[Math] Norm equivalence of a vector norm and its induced matrix norm using compactness argument

compactnessnormed-spaces

I have a theorem in my book on matrix computations that states the following:

A vector norm and its induced matrix norm satisfy the inequality:

$\|Ax\|\leq \|A\|$$\|x\|$ where A $\in R^{nxn}$ and x $\in R^n$.

The book states that equality holds, "if and only if x is a vector for which the maximum magnification is attained. (That such a vector exists is actually not obvious. It follows from a compactness argument that works because $R^n$ is a finite-dimensional space. We omit the argument.)"
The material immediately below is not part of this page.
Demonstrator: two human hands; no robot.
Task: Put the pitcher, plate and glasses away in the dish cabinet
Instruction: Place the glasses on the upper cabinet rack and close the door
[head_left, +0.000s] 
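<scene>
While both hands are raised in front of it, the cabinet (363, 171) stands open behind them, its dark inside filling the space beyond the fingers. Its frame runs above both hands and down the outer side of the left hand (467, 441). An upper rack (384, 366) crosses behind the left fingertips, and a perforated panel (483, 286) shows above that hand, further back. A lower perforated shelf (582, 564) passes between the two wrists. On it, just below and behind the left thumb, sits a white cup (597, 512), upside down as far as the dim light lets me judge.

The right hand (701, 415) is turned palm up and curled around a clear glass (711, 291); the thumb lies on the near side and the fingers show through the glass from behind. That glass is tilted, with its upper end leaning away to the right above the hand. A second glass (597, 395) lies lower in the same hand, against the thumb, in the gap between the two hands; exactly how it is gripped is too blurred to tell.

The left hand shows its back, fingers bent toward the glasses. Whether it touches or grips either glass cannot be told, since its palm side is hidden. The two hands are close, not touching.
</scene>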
I am interested in knowing how I would go about showing that equality holds if x is a vector for which max magnification is attained. This is not a homework problem; however, I would like to know for my upcoming exam.

Best Answer

In $\mathbb{R}^n$, the closed unit ball $\overline{B}$ is compact. The function $f(x) = \|Ax\|$ is continuous, and continuous functions attain their maximum on a compact set, ie, there exists $x_0 \in \overline{B}$ such that $f(x_0) = \max_{x \in \overline{B}} f(x)$. In particular, $\|A x_0 \| = \max_{x \in \overline{B}} \|Ax\|$.

The induced norm is defined as $\|A\| = \max_{x \in \overline{B}} \|A x\|$, and the above remark shows that this is attained for some $x_0$.